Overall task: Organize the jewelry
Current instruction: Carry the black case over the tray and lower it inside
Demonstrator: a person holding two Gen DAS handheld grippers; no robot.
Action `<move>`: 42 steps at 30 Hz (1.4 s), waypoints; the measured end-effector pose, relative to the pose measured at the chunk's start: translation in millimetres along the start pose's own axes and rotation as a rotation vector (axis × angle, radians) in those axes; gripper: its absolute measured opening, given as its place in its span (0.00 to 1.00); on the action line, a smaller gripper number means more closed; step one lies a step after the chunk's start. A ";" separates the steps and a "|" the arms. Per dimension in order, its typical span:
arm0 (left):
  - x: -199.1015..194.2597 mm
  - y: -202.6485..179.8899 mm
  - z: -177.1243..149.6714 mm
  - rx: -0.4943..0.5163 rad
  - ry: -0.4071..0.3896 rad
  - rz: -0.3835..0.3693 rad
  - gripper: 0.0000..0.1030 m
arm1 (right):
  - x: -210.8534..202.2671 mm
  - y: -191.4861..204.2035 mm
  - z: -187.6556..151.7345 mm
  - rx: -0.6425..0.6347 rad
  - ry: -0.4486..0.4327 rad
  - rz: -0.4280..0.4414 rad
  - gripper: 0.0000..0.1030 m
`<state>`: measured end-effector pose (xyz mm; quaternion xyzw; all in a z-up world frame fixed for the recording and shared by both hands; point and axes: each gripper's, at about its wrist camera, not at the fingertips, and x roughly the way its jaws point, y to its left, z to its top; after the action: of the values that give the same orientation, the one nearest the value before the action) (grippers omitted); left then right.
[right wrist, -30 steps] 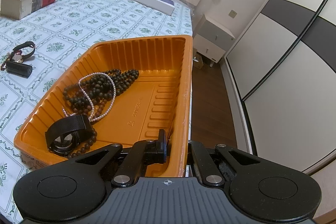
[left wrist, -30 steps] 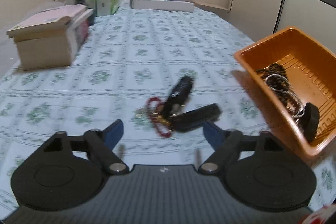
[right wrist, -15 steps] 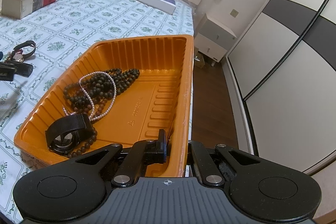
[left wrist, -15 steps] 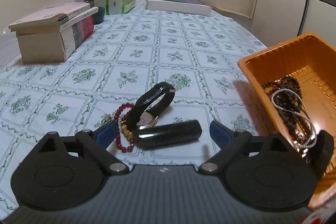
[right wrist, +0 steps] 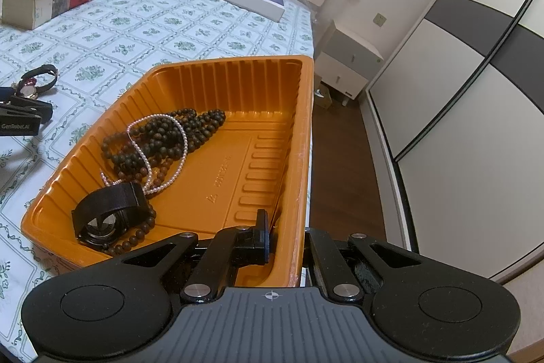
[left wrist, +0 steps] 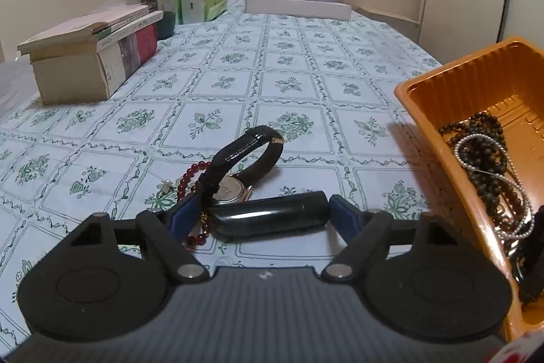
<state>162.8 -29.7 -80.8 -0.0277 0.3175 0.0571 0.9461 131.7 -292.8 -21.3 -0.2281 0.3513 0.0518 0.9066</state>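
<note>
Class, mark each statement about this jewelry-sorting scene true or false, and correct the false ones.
1. The right gripper is clamped on the orange tray's rim. True.
2. The pearl necklace lies on the tablecloth. False: it lies in the tray on the dark bead strands.
3. A black cylinder lies between the left gripper's blue pads. True.
4. The red bead bracelet is in the tray. False: it is on the tablecloth beside the gold-faced watch.
5. The tray holds a black-strapped watch. True.

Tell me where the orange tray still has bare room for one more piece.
The orange tray is bare along its right half, beside the right gripper. Its left side is crowded: dark beads, pearl strand, black watch.
</note>
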 end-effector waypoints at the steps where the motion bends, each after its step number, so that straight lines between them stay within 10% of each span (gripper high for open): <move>1: -2.2 0.0 -0.7 0.006 -0.001 -0.007 0.74 | -0.2 0.1 -0.2 0.000 0.000 0.000 0.04; 13: -52.0 22.2 -37.1 0.168 0.018 -0.112 0.74 | -1.2 -0.8 0.1 0.001 -0.001 -0.002 0.04; 33: -45.1 22.8 -36.1 0.129 0.031 -0.094 0.74 | -1.3 -1.6 0.4 0.005 0.000 -0.001 0.04; 42: -64.1 7.1 -11.7 0.093 0.011 -0.291 0.74 | -1.1 -1.5 0.5 0.006 0.000 -0.001 0.04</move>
<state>104.2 -29.5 -51.6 -0.0301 0.3175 -0.0956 0.9429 131.6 -293.8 -19.6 -0.2258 0.3515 0.0504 0.9071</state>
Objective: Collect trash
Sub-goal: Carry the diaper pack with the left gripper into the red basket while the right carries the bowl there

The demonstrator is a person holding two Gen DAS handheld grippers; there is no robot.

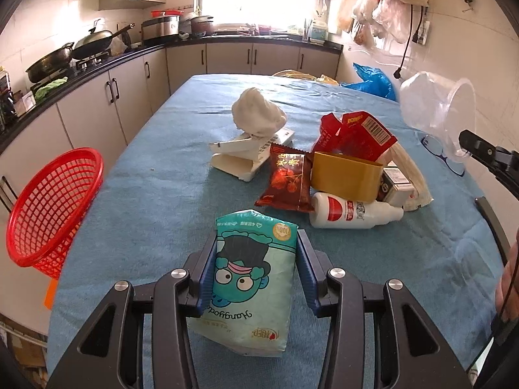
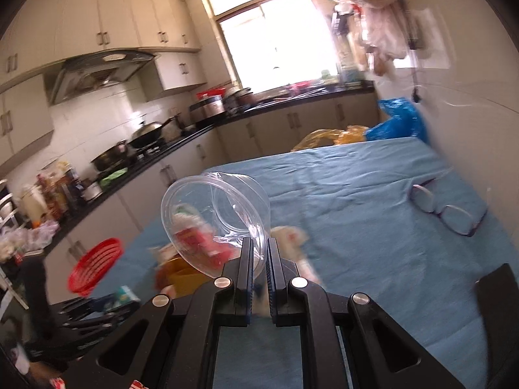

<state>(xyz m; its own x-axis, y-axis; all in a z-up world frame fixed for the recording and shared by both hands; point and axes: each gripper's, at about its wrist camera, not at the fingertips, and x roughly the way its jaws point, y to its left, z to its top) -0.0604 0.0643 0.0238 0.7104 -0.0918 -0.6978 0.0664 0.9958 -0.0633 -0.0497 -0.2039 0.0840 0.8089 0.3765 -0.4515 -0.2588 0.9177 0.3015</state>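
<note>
A green tissue pack (image 1: 253,278) is squeezed between the pads of the left gripper (image 1: 256,272), low in the middle of the frame. A clear plastic cup (image 2: 217,220) is pinched by its rim in the nearly shut right gripper (image 2: 259,259), which is tilted and blurry, so the grip seems firm. One red basket (image 1: 52,207) is seen at the left. One pile of trash (image 1: 340,171) lies on the blue table (image 1: 155,201).
</note>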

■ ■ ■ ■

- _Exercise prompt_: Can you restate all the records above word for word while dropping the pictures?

- _Task answer_:
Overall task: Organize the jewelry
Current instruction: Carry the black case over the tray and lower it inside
Demonstrator: a person holding two Gen DAS handheld grippers; no robot.
Action `<move>`: 42 steps at 30 Hz (1.4 s), waypoints; the measured end-effector pose, relative to the pose measured at the chunk's start: translation in millimetres along the start pose's own axes and rotation as a rotation vector (axis × angle, radians) in those axes; gripper: its absolute measured opening, given as its place in its span (0.00 to 1.00); on the action line, a smaller gripper number means more closed; step one lies a step after the chunk's start. A ";" separates the steps and a "|" the arms. Per dimension in order, its typical span:
arm0 (left):
  - x: -199.1015..194.2597 mm
  - y: -202.6485..179.8899 mm
  - z: -177.1243..149.6714 mm
  - rx: -0.4943..0.5163 rad
  - ry: -0.4071..0.3896 rad
  - rz: -0.3835..0.3693 rad
  - gripper: 0.0000..0.1030 m
arm1 (right):
  - x: -210.8534..202.2671 mm
  - y: -191.4861..204.2035 mm
  - z: -187.6556..151.7345 mm
  - rx: -0.6425..0.6347 rad
  - ry: -0.4486..0.4327 rad
  - rz: -0.4280..0.4414 rad
  - gripper: 0.0000..0.1030 m
`<state>`: measured end-effector pose (xyz mm; quaternion xyzw; all in a z-up world frame fixed for the recording and shared by both hands; point and axes: each gripper's, at about its wrist camera, not at the fingertips, and x roughly the way its jaws point, y to its left, z to its top; after the action: of the values that give the same orientation, the one nearest the value before the action) (grippers omitted); left then right.
[right wrist, -30 steps] 
[left wrist, -30 steps] 
[right wrist, -15 steps] 
[left wrist, -15 steps] 
[right wrist, +0 steps] 
[left wrist, +0 steps] 
<state>162.8 -29.7 -80.8 -0.0277 0.3175 0.0571 0.9461 131.7 -292.8 -21.3 -0.2281 0.3513 0.0518 0.9066</state>
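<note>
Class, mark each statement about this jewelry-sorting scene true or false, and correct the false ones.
1. The right gripper is clamped on the orange tray's rim. True.
2. The pearl necklace lies on the tablecloth. False: it lies in the tray on the dark bead strands.
3. A black cylinder lies between the left gripper's blue pads. True.
4. The red bead bracelet is in the tray. False: it is on the tablecloth beside the gold-faced watch.
5. The tray holds a black-strapped watch. True.

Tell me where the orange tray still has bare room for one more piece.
The orange tray is bare along its right half, beside the right gripper. Its left side is crowded: dark beads, pearl strand, black watch.
</note>
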 end-effector waypoints at the steps where the motion bends, each after its step number, so that straight lines between them stay within 10% of each span (gripper high for open): <move>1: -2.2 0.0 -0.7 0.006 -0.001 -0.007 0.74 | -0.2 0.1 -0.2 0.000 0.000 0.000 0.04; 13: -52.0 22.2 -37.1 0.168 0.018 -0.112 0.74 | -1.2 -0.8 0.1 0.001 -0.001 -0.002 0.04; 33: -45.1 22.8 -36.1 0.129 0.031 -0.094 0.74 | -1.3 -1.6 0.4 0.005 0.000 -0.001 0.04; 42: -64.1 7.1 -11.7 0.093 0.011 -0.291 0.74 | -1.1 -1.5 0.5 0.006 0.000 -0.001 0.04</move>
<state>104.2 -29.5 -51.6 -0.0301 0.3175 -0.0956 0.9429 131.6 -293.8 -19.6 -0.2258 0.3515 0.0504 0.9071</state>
Objective: Collect trash
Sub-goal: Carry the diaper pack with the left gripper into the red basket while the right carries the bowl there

The demonstrator is a person holding two Gen DAS handheld grippers; there is no robot.


<state>(xyz m; its own x-axis, y-axis; all in a z-up world frame fixed for the recording and shared by both hands; point and axes: each gripper's, at about its wrist camera, not at the fingertips, and x roughly the way its jaws point, y to its left, z to its top) -0.0604 0.0643 0.0238 0.7104 -0.0918 -0.6978 0.0664 0.9958 -0.0633 -0.0497 -0.2039 0.0840 0.8089 0.3765 -0.4515 -0.2588 0.9177 0.3015</state>
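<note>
A green tissue pack (image 1: 253,278) is squeezed between the pads of the left gripper (image 1: 256,272), low in the middle of the frame. A clear plastic cup (image 2: 217,220) is pinched by its rim in the nearly shut right gripper (image 2: 259,259), which is tilted and blurry, so the grip seems firm. One red basket (image 1: 52,207) is seen at the left. One pile of trash (image 1: 340,171) lies on the blue table (image 1: 155,201).
</note>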

No further output remains for this exercise.